In 2000 the roof was replaced and since then the building was rewired and a new heating system installed. Heritage Lottery grants paid for the exterior stonework being renovated and 'The Friends of SFX' association paid for several small-scale improvements, including the renovation of a stained glass window of St Ignatius which was blown out during the blitz and discovered in a box in the church attic.

===Interior===
The high altar and reredos are in white Caen limestone and include arcades and pinnacles; they were designed by S. J. Nicholl. In the side chapels – dedicated to the Sacred Heart and to Our Lady of the Rosary – are similar altars and reredoses. The side wall of Sacred Heart chapel also contains a fine, life-size carving of Christus Consolator – a copy of the famous painting by Ari Schaffer. The pulpit is made of Caen stone and an elaborate font is situated at the west end of the nave below the organ loft.
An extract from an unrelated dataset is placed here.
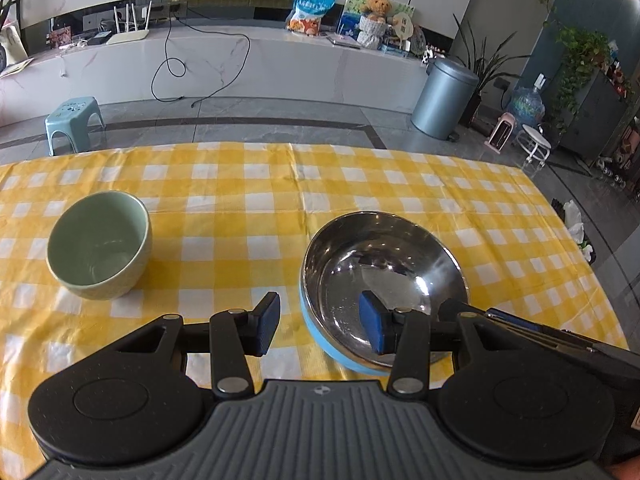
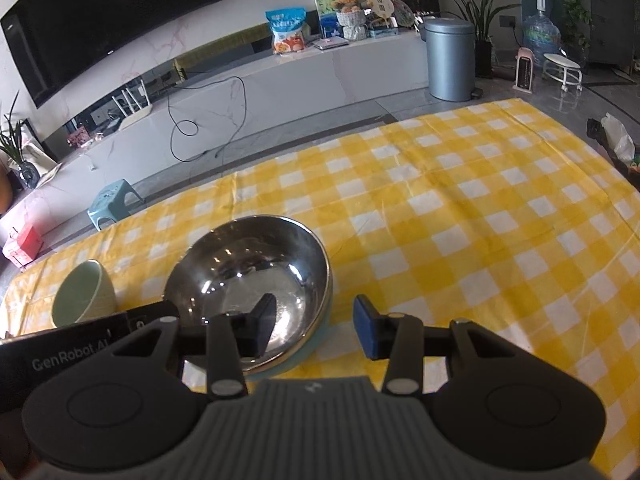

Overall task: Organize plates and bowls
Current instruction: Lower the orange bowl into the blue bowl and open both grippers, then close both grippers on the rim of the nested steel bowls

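Note:
A steel bowl with a blue outside (image 1: pixel 384 268) sits on the yellow checked tablecloth (image 1: pixel 248 192); it also shows in the right wrist view (image 2: pixel 248 276). A pale green bowl (image 1: pixel 100 245) stands upright to its left, and shows in the right wrist view (image 2: pixel 82 294). My left gripper (image 1: pixel 320 324) is open, its jaws astride the steel bowl's near left rim. My right gripper (image 2: pixel 314 328) is open, its jaws astride the bowl's near right rim. Neither grips it.
The table's far edge (image 1: pixel 280 145) drops to a tiled floor. Beyond stand a teal stool (image 1: pixel 74 120), a grey bin (image 1: pixel 444 98) and a long white counter (image 1: pixel 240 64). The cloth runs wide to the right (image 2: pixel 500 220).

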`<state>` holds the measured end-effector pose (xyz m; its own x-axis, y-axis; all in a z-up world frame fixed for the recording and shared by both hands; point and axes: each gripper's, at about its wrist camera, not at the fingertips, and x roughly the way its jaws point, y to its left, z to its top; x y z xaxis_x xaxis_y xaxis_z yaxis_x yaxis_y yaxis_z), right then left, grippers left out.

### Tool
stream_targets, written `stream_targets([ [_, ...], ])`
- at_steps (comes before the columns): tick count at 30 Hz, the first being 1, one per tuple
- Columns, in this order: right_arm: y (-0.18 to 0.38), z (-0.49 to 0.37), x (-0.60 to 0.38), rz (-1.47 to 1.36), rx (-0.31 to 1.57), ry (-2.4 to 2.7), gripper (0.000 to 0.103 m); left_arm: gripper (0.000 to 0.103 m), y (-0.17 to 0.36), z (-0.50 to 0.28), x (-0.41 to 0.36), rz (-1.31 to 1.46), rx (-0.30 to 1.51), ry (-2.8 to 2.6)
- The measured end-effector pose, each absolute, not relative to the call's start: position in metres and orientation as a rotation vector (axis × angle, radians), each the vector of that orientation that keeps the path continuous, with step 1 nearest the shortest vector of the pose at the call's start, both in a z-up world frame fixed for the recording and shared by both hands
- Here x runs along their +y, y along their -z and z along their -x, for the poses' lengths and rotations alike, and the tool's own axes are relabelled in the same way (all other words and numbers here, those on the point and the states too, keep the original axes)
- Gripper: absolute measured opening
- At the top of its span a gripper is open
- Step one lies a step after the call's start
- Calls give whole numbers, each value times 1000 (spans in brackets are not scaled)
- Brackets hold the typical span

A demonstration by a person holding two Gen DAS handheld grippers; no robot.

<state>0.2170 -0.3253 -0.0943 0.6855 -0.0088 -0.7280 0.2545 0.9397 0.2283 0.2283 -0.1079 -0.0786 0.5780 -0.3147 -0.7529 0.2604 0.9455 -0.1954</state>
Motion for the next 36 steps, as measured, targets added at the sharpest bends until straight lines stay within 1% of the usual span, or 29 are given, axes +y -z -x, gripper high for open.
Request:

Stained glass windows in the church are by Hardman and Powell; those behind the high altar and on the altars either side were blown out by the explosion of a nearby incendiary bomb during the Second World War and replaced in 1945. The window in the organ loft is dated 1935 and the windows above the pieta statue (the Window of the Hidden Saints) and under the organ loft are by Linda Walton, dated 1997 and 2000 respectively. There are also two 1950s Hardma's studios windows of St Nicholas and St George near the Langsdale Street entrance. The stained glass in the Sodality Chapel was designed by Edmund Kirby and made by Burlison and Grylls. There is a ring of eight bells cast in 1920 by John Taylor & Co. which were re-hung in 2002-03. The four-manual organ was built in 1849 by Gray & Davison and rebuilt and enlarged in 1907 by William Hill & Son.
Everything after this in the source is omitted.